Schon vor einer Schwangerschaft, währenddessen und auch in der Stillzeit können Impfungen die Schwangere und ihr Kind vor infektionsbedingten Komplikationen bewahren.

Einige impfpräventable Infektionen während der Schwangerschaft sind mit höheren Risiken für das Ungeborene verbunden.

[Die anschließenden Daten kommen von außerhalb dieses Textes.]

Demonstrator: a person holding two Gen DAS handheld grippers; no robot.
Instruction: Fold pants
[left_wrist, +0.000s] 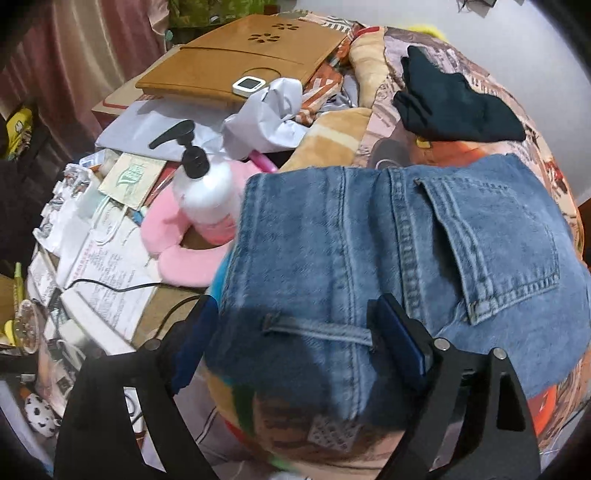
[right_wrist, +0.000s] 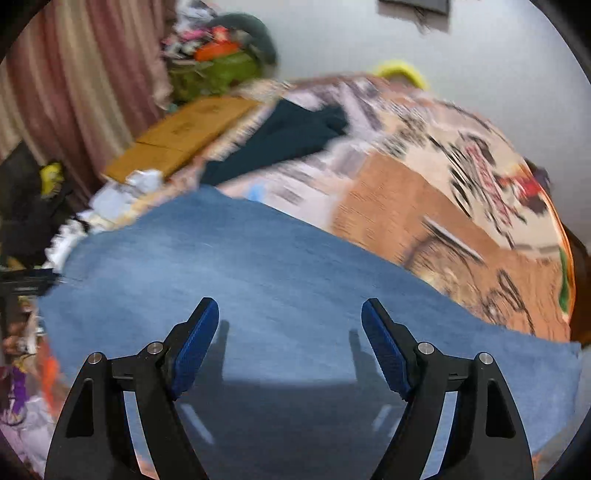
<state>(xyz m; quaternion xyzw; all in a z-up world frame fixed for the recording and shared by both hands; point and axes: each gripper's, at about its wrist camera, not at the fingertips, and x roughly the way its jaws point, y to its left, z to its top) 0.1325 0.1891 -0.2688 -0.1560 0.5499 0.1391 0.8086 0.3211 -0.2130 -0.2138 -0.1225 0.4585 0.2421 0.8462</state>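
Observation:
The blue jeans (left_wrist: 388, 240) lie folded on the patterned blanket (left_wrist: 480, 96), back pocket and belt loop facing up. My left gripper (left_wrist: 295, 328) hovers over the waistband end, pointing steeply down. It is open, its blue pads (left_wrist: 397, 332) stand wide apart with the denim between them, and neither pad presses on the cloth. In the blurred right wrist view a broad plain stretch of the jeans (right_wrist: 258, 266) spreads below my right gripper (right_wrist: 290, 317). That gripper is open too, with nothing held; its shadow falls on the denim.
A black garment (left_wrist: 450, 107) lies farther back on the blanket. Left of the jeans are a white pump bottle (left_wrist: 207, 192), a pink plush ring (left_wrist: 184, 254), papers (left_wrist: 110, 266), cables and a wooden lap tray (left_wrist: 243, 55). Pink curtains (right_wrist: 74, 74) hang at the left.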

Louis Pasteur (1822 – 1895) soll geäußert haben, dass Mikroben das letzte Wort haben werden. Infektionskrankheiten waren in unserer Wahrnehmung aber lange Zeit nicht mehr so präsent. Das unsanfte Aufkommen der Menschheit auf dem Boden der Tatsachen, ausgelöst durch das Coronavirus SARS-CoV-2 und seine Mutanten, lässt den Satz Pasteurs aktueller denn je erscheinen.

Und es zeigt, wie schnell die Zukunft eine völlig andere ist, als wir ursprünglich geplant hatten. Das haben nicht zuletzt auch junge Familien in diesen Pandemiezeiten schmerzlich erfahren. Gesundheit ist aber ein stückweit planbar, auch Schutzimpfungen können dazu wesentlich beitragen.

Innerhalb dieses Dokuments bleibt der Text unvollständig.